“Some of the people along the lake are taking their water 50 feet away from the spraying,” Dean said. “I don’t support the spraying of herbicides. I think Cooperstown needs to set an example.”
Cooperstown did set an example last year when Katz, Dean and other village officials prevailed in weaning village-owned Doubleday Field - a baseball diamond that is often described as a shrine to the national pasttime - from herbicide applications, replacing them with non-chemical means of countering weeds and grubs.
Adrian Kuzminski of Fly Creek, the founder of Sustainable Otsego, said local environmental activists have a long history of pressing to keep Otsego Lake as pristine as possible.
“It would be a big step backwards if they go back to spraying,” Kuzminski said.
The Otsego Lake Watershed Advisory Committee has also urged DOT to find alternatives to spraying.

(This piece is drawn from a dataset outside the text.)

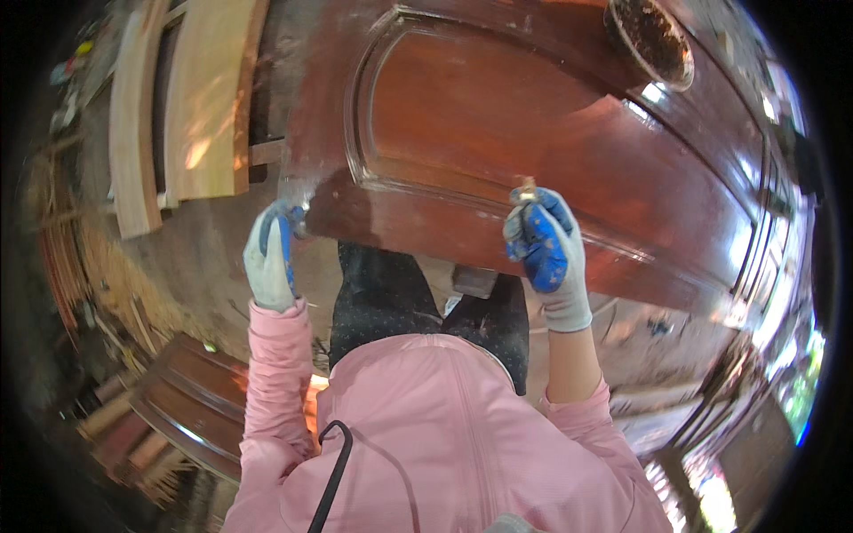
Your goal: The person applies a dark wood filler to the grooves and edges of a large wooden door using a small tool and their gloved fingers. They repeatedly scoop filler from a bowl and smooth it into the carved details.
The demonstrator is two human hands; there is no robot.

Katz, in a letter to a top DOT official two years ago, said that under Public Health Law Section 1100, the village was authorized to create watershed rules and regulations, which state “no herbicides, pesticides, or toxic chemicals shall be discharged, applied, or allowed to enter any reservoir or watercourse.”

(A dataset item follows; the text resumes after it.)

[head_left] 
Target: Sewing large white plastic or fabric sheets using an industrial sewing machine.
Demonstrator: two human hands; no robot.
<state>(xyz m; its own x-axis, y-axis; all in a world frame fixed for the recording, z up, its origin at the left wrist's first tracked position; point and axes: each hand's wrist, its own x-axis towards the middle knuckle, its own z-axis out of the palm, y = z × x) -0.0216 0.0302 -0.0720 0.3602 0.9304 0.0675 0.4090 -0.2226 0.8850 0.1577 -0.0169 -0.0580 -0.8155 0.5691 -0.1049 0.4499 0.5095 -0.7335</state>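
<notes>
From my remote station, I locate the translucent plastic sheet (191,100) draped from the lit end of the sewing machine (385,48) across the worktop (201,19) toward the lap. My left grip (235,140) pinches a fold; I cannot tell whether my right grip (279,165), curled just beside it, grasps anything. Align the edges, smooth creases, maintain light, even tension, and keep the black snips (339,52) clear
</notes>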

DOT officials have suggested the local concerns are overblown. Two years ago, a DOT regional director, Jack Williams, advised Katz in a letter: “The department maintains that the use of herbicides, in general, and Accord XRT II in particular along this corridor, is an acceptable risk, based on the application method and best practices.”
Michael Whaling of Sharon Springs, a veteran activist who has argued the herbicides do jeopardize the health of people and pets, said, “The great irony is that DOT cites public safety as spraying the shoreline of Otsego Lake to stop weed growth. But it’s the chemicals that pose a far greater risk than a few weeds.”